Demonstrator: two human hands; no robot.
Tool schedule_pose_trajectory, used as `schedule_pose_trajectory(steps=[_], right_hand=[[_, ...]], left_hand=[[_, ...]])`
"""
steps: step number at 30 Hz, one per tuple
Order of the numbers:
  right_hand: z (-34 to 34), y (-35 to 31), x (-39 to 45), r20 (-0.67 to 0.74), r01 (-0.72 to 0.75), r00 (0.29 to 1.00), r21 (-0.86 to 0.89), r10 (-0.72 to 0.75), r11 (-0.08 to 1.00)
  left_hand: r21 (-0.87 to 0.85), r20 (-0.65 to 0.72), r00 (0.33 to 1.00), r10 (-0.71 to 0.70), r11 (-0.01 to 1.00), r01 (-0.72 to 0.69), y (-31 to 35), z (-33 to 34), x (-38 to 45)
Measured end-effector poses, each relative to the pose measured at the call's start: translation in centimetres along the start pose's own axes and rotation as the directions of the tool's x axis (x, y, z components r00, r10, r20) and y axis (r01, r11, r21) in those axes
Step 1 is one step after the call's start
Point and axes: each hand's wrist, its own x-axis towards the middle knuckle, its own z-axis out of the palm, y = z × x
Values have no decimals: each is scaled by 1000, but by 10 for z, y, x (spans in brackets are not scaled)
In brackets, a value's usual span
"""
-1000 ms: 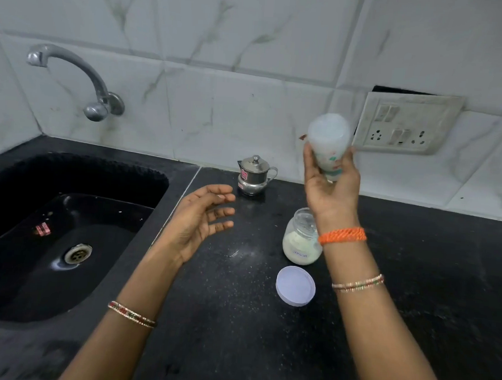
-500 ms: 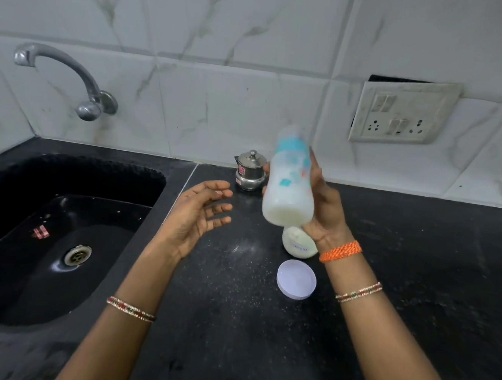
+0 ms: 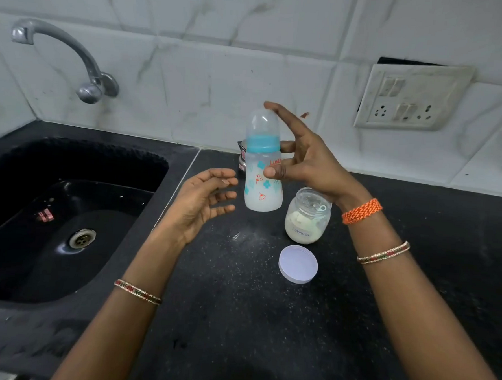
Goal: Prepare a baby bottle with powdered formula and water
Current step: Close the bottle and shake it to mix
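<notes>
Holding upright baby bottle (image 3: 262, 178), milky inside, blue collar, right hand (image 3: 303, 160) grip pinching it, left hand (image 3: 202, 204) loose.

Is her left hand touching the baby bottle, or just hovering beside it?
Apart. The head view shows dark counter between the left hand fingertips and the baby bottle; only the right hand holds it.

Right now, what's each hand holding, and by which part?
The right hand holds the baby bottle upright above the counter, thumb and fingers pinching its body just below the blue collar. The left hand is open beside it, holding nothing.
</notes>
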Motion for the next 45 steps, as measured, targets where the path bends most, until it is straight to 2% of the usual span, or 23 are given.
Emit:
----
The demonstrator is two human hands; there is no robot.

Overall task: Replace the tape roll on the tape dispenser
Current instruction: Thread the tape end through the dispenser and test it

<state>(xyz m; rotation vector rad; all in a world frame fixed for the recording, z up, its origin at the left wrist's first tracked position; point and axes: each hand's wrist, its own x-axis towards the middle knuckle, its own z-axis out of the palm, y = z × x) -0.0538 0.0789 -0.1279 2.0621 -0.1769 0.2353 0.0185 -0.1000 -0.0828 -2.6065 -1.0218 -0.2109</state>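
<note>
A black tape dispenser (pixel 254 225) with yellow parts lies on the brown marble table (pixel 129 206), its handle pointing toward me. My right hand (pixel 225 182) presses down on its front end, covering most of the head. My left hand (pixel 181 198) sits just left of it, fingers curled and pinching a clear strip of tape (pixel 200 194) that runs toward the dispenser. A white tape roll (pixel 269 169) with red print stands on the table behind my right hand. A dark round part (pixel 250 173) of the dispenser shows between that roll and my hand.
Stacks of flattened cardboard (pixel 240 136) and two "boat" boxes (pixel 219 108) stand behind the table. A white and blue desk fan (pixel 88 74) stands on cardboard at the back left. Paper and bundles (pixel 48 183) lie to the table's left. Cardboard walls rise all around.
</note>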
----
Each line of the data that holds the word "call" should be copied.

## [EXERCISE OUTPUT]
Measured end-effector poses, each relative to the pose measured at the call's start: translation in centimetres along the start pose's own axes and rotation as the directions of the tool's x axis (x, y, z components r00, r10, r20) and y axis (r01, r11, r21) in those axes
Step 1 is one step after the call's start

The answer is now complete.